Segunda-feira, 25.11.13

Quando eu era criança, a minha principal brincadeira eram as vacas. Tentando imitar a actividade quotidiana dos adultos, fazia-as com o material mais diversificado e de todos os tamanhos, formas, cores e feitios. Umas vezes construía-as com todo e qualquer objecto que se lhes assemelhasse, desde os sabugos de milho às vagens das favas, outras, simplesmente, imaginava-as. Mas foi precisamente quando o meu tio Luís reconstruiu e assoalhou a sua casa na Via d’Água, que o meu pueril e jocoso pecúlio, em termos de bovinos enriqueceu substancialmente e o meu currículo recreador se transformou, melhorando a olhos vistos.

Das pontas das tábuas que sobraram do soalho, havia eu de encontrar um pequeno rectângulo de madeira. Como tudo o que via se me assemelhava a vaca ou a algo que nela se transformasse, aquele minúsculo toro permitiu-me logo concluir que, depois de devidamente trabalhado, transformar-se-ia numa linda vaquinha e, assim, eu havia por termo definitivamente a sabugos, favas e a vacas virtuais. Para facilitar o meu trabalho, o pedacinho de madeira era de criptoméria e, consequentemente, muito mais dúctil e fácil de trabalhar com um pequeno e frágil canivete.

 Mal tinha começado a executar o plano arquitectado, quando meu tio se apercebeu das minhas intenções. Vendo que eu não atava nem desatava, aproximou-se de mim, olhou o pequeno paralelepípedo e perguntou-me:

- O que queres fazer com isto?

- Uma vaca. – Respondi, de imediato.

Então meu tio, sem dizer palavra e cheio de paciência, tirou-me das mãos aquele pedacinho de criptoméria e com uma navalha, bem melhor do que o meu canivete, e com outras ferramentas que o carpinteiro ali deixara, cortou, falquejou, aplainou, arredondou, raspou, alisou e em breve o transformou no corpo de um bovino com cabeça e tudo.

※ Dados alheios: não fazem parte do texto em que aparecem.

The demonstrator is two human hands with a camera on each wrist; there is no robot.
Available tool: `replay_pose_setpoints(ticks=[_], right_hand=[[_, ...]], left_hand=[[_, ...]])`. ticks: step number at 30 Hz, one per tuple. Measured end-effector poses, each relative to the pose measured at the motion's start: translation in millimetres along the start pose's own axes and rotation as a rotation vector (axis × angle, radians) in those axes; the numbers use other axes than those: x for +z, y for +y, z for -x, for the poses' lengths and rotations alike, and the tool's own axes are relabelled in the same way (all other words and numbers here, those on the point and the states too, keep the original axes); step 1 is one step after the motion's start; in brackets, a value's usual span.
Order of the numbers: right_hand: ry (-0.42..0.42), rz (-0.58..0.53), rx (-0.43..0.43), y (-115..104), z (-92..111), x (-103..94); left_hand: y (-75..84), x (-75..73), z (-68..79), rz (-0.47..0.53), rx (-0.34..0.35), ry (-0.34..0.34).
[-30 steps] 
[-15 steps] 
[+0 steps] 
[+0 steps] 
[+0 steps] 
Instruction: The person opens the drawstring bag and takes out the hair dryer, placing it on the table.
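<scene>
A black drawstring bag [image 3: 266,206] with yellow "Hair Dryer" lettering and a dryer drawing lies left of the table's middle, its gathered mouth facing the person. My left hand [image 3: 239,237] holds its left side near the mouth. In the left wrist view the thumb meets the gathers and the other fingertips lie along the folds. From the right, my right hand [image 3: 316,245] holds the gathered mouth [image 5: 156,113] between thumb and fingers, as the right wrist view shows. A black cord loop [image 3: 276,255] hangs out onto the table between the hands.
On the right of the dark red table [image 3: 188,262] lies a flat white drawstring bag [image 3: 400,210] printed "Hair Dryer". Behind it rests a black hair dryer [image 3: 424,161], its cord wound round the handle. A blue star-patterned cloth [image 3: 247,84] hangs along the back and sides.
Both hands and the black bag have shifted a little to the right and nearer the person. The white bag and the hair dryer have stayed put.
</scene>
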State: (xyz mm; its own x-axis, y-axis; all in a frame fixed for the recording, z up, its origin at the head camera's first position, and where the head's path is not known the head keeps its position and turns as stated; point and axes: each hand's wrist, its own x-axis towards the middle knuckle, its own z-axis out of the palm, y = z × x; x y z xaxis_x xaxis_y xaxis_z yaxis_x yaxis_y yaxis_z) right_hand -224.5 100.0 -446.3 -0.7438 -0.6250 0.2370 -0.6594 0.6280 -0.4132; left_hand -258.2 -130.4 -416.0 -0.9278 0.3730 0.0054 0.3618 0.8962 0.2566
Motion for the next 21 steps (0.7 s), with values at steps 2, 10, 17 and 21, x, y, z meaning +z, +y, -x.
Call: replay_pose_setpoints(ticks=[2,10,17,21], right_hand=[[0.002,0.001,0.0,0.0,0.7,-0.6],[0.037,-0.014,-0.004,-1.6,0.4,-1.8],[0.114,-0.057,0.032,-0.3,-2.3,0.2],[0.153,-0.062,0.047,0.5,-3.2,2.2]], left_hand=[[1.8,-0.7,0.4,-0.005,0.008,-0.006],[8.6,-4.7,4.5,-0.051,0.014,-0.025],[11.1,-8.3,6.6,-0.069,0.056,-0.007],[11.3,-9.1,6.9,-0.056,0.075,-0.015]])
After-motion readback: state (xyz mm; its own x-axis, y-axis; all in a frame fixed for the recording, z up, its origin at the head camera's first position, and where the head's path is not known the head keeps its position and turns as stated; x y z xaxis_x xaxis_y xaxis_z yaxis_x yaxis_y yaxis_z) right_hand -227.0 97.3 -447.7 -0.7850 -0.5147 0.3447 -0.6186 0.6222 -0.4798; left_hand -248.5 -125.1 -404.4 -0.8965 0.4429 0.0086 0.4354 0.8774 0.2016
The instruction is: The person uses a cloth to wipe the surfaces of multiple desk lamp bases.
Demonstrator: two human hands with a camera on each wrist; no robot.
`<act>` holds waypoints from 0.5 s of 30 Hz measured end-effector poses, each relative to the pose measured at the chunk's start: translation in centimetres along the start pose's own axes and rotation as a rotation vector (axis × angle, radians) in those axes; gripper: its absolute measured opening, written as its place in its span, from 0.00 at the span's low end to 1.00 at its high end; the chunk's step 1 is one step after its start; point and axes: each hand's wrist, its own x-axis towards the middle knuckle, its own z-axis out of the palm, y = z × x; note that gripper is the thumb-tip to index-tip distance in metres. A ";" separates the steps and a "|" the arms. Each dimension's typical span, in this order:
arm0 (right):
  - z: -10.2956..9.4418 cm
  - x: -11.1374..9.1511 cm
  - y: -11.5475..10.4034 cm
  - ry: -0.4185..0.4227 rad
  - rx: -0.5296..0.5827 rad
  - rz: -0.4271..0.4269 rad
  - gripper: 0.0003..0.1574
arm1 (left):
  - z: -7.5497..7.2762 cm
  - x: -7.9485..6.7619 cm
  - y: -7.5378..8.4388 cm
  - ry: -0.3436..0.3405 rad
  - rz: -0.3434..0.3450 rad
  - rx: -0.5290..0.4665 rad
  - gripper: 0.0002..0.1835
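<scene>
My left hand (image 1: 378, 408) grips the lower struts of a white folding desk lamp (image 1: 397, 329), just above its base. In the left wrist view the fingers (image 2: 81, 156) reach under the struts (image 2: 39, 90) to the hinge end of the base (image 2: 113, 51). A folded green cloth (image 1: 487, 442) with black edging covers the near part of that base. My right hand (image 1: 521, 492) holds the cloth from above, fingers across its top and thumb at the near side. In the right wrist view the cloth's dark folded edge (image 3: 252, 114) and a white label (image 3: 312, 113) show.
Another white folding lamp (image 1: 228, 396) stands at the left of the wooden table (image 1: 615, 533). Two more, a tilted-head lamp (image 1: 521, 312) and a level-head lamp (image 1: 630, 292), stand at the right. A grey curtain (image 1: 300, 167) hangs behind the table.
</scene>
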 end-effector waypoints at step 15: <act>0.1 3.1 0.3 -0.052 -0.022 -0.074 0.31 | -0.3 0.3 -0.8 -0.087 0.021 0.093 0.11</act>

Depois fez-lhe quatro buraquitos na barriga, espetou-lhes outros tantos pauzinhos a fazer de pés e pregou-lhe duas tachas na cabeça a simular os cornos com as respectivas cabeças a parecerem ponteiras. Para que a obra ainda ficasse mais perfeita, bela e completa pregou-lhe um pedacinho de corda fina, na parte de trás a fazer de rabo. Uma perfeição suprema! Uma obra de arte! Uma vaca como eu nunca imaginara possuir. Coloquei-a no chão. Só lhe faltava andar. Agora concluía que era realmente o fim da era dos sabugos, das favas e das vacas virtuais.

Regressei a casa feliz e guardei muito bem a minha “Formosa”, pois era assim que ela se havia de chamar. Fiz-lhe um palheiro, com manjedoura, rego, poça e tudo.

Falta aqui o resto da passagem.